The Growing Vetiver Movement in Vietnam*

By Ken Crismier

This is a story of earlier plans not being followed in detail, of specific goals not being met — but still, it is a story of purposes being accomplished.

In my wrap-up upon returning from Vietnam in early 1999 (17 February 1999, at <www.>), I wrote, ‘individual initiative is the exception, not the norm. In Vietnam it would be difficult — it is difficult — for a "champion" of vetiver to rise up as has occurred in a number of other countries.’ Well... the exception has seemingly occurred, a champion of vetiver has arisen!

You will also see back then that I wrote ‘there is a risk the work [of the seminars, etc] might be wasted, its energy squandered, if that energy is not soon harnessed to visible, satisfying action.’ Well... with a champion, and others, vetiver as a movement is now ‘happening’ in Vietnam, in 2001! Following are some highlights:

1999: Vetiver was ‘happening’ in Nghe An Province. As related in that earlier report, the Gardeners Association (Hoi Lam Vuon) of Nghe An (with its Chairman, Nguyen Hong Son), was enthusiastic about getting going with vetiver. In April, at Vinh (the province city), they were planting vetiver from the National Institute of Soils and Fertilizers in Hanoi. In June, a team went to Thailand for about 10 days, bringing back on their return a truckload of a dozen varieties for multiplication, to create a new 0.4 ha nursery.

2000:  The year 2000 was mostly spent in discussions, and some planning — I was performing my ‘coordinator’ function — but there was little work with vetiver per se. Most important was that Paul Truong was preparing for his second trip back to Vietnam.

2001:  This year is turning out to be a banner year! First of course there was Paul Truong’s trip in January. Read Paul’s full report of his trip to both Vietnam and Southern China in Vetiverim 17: 8-10. Stemming from that (Paul was invited for the purpose) are significant new efforts from two centers:

Vetiver grass technology is now an officially recognized measure for control of erosion, slippage, and waterway bank collapse, in a ‘Decision’ signed by the Minister of Agriculture and Rural Development [see below -Ed]. This obviously opens the way for broader application of VS in Vietnam.
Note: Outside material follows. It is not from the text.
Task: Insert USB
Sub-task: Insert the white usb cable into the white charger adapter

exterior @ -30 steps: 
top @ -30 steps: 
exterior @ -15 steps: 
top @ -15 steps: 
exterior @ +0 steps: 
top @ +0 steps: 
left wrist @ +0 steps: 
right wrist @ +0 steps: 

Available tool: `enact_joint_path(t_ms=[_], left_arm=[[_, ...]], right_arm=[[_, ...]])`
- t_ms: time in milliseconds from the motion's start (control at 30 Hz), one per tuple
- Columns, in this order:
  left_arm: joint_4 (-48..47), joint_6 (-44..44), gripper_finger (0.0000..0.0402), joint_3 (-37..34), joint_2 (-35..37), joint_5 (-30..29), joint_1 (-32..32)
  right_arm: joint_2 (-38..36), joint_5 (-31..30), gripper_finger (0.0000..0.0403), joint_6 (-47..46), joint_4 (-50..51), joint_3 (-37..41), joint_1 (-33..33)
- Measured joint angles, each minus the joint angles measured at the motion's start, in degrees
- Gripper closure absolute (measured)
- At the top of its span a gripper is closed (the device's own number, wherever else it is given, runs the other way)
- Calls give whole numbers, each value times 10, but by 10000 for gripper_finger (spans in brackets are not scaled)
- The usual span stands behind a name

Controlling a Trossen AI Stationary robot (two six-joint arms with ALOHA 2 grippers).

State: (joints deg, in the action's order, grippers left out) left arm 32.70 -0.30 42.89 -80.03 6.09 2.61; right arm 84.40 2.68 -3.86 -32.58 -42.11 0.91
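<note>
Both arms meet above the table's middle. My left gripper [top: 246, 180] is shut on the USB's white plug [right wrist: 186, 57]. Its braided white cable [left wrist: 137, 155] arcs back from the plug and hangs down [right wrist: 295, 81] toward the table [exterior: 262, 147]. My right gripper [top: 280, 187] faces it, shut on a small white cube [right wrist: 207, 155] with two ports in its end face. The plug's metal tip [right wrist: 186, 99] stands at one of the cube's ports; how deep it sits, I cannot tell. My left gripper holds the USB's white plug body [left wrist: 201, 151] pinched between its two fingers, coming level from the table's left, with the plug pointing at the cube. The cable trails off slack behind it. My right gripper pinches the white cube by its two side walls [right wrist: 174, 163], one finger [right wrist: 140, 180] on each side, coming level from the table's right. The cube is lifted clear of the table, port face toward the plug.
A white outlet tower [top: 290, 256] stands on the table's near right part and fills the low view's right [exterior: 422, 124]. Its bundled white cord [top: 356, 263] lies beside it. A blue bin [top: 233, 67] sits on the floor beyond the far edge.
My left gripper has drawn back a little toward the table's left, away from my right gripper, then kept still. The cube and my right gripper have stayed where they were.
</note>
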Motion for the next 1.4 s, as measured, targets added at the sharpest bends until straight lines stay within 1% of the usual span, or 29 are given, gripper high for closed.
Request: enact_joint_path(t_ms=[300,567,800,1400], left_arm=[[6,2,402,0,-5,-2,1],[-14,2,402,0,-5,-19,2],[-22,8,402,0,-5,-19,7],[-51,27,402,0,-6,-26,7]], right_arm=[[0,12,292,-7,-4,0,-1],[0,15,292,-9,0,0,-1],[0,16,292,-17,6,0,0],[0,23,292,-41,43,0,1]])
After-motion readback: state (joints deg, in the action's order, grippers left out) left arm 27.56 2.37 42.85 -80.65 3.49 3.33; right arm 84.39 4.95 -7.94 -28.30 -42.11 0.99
And finally, Paul Truong is preparing for yet another trip back — his 3rd — in January, and more good things are bound to come out of that.

Yes, this is turning out to be a banner year!

Vetiver Counters Soil Erosion in Vietnam*

Recently, the Minister of Agriculture and Rural Development of Vietnam announced a ‘Decision’ with regard to the acceptance of broad-scale application of vetiver grass to protect sloping land against soil erosion. The following article, translated from Vietnamese, has been published in the principal newspapers Sai Gon Giai Phong (Liberated Saigon) and Nhan Dan (The People), and is also shown at <> on the Web site of Vetiver Network Viet Nam.

Vetiver is perennial grass with roots 2-3 m in length, stems 1.5-2 m high, thin erect leaves 40-90 cm long, and 0.4-1 cm wide, with more than ten varieties. The roots of the grass by penetrating deeply enhance its function of countering erosion and collapse, and filtering polluted water in the soil.

The stems form a belt that block flying sand. The roots are fragrant, with distillation yielding 2-3% of a valuable essential oil. The young leaves are fodder for livestock. The roots along with the stems and leaves can be used to make various artistic handicrafts, pulp for paper, and pressed panels.

For ten years now, the National Institute for Soils and Fertilizers has been carrying on experiments using vetiver grass to create hedgerows to protect the soil in cultivation on sloping land in a number of midlands provinces to the North. The Institute of Agricultural Sciences of the South has also researched the adaptability of vetiver and its ability to counter soil erosion in the eastern South. These two research efforts have been evaluated highly by the Science and Technology Council of the Ministry of Agriculture and Rural Development

The ‘Decision’ granting authorization to apply vetiver grass on a large scale opens up many prospects in fighting the collapsing of riverbanks, and of roads in sloping areas. We have learned that almost four months ago, the agricultural chemical and commercial company Thien Sinh and the University of Agriculture and Forestry of Ho Chi Minh City have cooperated in field tests of multiplying vetiver so that later on it can be applied on a broadening scale. The intention is that by July of 2002 there will be 150 hectares of planting material to supply to various places.

Presently, the technology of applying vetiver grass is being experimented with in a number of works in Can Gio district, on National Highway 14. The provinces of Dong Thap and An Giang have established projects to plant vetiver grass against collapse of the banks of waterways.